### Task directions:
Of the records that follow, copy only the lines from the line containing "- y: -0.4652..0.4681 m" to the line containing "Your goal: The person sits", both included, exactly as written.

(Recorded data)
---+---

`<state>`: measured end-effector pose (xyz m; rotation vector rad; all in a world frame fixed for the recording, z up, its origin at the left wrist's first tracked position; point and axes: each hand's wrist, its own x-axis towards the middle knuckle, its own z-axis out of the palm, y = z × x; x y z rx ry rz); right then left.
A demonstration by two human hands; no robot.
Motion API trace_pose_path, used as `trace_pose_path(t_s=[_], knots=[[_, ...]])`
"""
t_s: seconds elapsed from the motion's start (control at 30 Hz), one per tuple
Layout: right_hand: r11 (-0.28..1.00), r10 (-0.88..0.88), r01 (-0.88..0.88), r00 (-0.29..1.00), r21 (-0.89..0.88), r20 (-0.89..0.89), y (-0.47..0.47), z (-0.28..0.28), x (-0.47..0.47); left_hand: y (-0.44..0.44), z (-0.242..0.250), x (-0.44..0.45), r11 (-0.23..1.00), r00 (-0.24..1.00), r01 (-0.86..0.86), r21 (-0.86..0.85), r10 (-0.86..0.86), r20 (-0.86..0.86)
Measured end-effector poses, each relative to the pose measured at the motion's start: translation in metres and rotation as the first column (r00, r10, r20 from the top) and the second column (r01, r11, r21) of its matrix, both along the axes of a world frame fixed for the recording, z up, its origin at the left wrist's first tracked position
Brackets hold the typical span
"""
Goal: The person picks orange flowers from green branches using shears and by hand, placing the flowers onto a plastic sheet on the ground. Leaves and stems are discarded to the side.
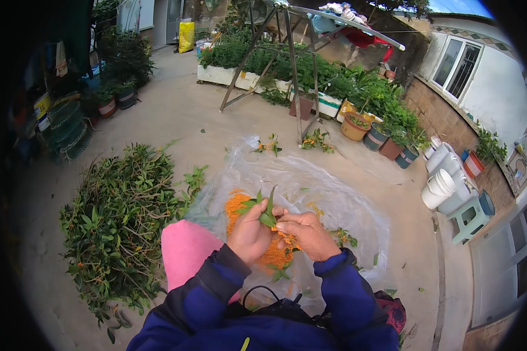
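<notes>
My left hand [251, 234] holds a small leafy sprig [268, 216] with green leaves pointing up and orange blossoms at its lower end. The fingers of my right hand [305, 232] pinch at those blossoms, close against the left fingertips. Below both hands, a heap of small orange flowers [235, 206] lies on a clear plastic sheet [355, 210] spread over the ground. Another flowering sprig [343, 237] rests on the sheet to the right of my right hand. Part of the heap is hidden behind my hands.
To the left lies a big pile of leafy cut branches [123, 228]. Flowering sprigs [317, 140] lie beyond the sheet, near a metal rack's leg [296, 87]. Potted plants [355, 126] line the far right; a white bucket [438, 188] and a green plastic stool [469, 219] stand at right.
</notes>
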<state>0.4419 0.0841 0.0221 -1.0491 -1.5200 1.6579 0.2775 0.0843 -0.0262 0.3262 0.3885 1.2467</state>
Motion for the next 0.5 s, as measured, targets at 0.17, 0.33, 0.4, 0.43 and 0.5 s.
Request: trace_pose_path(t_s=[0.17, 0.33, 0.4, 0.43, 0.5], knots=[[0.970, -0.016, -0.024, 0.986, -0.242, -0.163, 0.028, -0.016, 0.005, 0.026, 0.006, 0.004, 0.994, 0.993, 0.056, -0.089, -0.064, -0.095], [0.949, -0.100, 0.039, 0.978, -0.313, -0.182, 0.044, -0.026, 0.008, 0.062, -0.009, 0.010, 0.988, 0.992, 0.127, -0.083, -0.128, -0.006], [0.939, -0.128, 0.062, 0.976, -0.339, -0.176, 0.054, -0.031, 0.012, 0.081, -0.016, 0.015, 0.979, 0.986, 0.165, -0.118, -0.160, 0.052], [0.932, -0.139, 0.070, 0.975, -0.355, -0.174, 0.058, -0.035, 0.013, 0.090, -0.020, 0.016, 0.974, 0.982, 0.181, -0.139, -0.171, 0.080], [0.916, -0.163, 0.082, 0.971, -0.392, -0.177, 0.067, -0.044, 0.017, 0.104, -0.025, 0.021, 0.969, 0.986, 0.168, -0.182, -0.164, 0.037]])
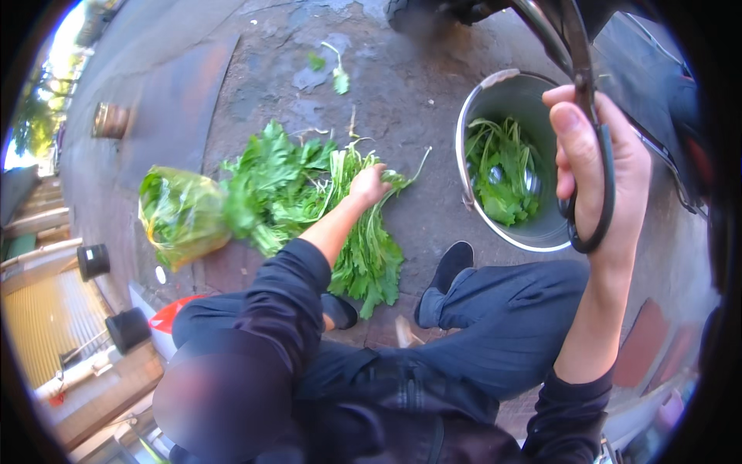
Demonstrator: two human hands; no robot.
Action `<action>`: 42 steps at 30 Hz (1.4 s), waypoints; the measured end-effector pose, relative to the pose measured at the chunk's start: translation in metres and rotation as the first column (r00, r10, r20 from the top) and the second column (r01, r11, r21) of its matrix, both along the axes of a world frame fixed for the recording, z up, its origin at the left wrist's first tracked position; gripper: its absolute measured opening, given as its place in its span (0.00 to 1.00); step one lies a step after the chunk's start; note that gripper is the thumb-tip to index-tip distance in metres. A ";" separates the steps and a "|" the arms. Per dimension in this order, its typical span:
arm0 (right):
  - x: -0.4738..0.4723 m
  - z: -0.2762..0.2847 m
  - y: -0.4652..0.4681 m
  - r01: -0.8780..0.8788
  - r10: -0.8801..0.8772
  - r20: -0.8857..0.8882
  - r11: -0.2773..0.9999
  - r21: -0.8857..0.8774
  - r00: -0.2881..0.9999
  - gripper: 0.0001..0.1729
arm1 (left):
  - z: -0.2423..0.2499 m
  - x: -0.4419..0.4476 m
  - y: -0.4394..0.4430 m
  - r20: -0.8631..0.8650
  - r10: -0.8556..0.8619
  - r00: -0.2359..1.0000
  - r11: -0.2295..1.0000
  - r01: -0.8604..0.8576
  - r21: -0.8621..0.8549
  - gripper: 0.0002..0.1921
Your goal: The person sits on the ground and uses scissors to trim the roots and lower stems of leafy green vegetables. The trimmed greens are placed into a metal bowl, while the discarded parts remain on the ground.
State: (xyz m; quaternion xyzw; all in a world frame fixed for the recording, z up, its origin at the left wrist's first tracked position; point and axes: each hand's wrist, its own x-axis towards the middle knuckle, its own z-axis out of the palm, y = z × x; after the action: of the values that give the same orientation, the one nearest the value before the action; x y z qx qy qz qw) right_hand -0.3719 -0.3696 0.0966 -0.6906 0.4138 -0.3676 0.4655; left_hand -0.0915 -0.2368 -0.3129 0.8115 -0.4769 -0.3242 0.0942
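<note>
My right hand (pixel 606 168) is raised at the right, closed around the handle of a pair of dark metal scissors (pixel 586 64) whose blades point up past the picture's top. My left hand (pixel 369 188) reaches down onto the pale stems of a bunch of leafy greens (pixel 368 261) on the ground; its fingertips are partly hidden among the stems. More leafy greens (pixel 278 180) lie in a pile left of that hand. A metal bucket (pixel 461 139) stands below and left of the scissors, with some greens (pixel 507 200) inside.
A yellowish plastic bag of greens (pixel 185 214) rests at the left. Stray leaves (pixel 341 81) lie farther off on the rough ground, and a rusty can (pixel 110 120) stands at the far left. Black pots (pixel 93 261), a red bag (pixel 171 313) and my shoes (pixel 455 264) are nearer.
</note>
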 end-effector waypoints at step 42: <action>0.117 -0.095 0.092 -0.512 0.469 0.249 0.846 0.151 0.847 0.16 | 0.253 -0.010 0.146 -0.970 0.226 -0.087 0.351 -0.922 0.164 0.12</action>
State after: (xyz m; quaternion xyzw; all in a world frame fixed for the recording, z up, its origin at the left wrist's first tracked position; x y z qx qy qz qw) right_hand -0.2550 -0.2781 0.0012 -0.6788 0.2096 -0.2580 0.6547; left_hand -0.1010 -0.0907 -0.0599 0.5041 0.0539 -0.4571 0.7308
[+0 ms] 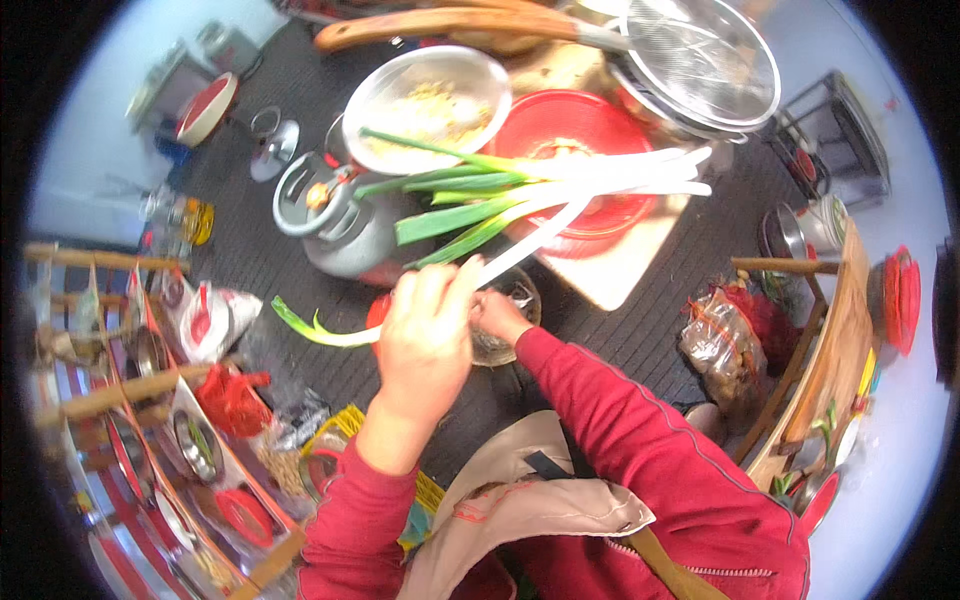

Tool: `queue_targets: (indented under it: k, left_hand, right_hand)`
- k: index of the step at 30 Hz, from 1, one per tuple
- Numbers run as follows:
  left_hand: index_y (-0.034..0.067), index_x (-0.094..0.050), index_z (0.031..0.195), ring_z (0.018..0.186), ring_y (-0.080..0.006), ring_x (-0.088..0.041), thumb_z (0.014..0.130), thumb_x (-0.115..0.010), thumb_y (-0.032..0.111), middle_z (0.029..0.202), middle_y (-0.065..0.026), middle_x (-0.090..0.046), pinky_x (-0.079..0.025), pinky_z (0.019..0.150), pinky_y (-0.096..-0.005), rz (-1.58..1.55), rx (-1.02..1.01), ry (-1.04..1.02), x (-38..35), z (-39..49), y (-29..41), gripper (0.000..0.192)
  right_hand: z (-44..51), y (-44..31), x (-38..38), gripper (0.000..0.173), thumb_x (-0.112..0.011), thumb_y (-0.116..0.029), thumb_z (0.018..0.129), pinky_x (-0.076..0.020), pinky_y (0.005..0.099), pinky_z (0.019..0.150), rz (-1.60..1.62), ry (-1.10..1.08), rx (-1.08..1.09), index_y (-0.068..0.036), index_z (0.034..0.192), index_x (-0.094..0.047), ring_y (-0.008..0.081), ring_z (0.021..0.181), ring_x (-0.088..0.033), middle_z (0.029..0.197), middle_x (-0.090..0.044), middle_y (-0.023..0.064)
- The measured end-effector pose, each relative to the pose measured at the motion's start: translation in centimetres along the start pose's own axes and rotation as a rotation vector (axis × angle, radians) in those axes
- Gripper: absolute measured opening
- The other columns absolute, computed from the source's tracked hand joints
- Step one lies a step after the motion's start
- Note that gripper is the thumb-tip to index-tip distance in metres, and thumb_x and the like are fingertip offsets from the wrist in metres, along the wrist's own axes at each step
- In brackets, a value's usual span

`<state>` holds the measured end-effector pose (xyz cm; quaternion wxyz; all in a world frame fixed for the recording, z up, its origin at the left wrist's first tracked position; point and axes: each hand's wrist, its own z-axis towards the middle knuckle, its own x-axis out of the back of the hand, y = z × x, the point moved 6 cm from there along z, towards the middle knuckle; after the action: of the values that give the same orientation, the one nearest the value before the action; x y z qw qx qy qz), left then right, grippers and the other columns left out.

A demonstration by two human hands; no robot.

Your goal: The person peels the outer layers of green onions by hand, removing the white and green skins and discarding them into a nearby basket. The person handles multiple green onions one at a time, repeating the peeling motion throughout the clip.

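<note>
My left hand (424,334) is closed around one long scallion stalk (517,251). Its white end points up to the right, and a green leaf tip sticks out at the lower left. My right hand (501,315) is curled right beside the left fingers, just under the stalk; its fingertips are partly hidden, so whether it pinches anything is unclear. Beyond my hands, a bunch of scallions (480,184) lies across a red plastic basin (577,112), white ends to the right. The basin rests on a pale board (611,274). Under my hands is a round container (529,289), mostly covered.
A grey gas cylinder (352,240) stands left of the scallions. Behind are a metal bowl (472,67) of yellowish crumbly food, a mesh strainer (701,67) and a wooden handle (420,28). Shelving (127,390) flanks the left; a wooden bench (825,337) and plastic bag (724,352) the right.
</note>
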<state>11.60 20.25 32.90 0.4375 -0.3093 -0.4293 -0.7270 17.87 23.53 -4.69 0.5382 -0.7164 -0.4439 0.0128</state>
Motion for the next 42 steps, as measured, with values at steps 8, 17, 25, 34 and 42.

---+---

### Task result:
  - y: -0.4652..0.4681 m
  - r01: -0.8780..0.8788
  - r10: -0.8801..0.8772
  - r20: -0.8857..0.8882
  - r11: -0.2773..0.9999
  - r21: -0.8857..0.8774
  - r00: -0.2881..0.9999
  - gripper: 0.0001..0.1729
arm1 (left):
  - z: -0.2423..0.2499 m
  - x: -0.4419..0.4476 m
  - y: -0.4394..0.4430 m
  - r20: -0.8631..0.8650
  - r10: -0.8556..0.8619
  - r00: -0.2359..1.0000
  - r11: -0.2295..1.0000
  - r01: -0.8604..0.8576
  - r21: -0.8621..0.8549
  - gripper: 0.0002..0.1921
Your goal: The person sits on the ground and uses scissors to trim the roots and lower stems of leafy green vegetables. The trimmed greens are placed into a metal bowl, while the discarded parts remain on the ground.

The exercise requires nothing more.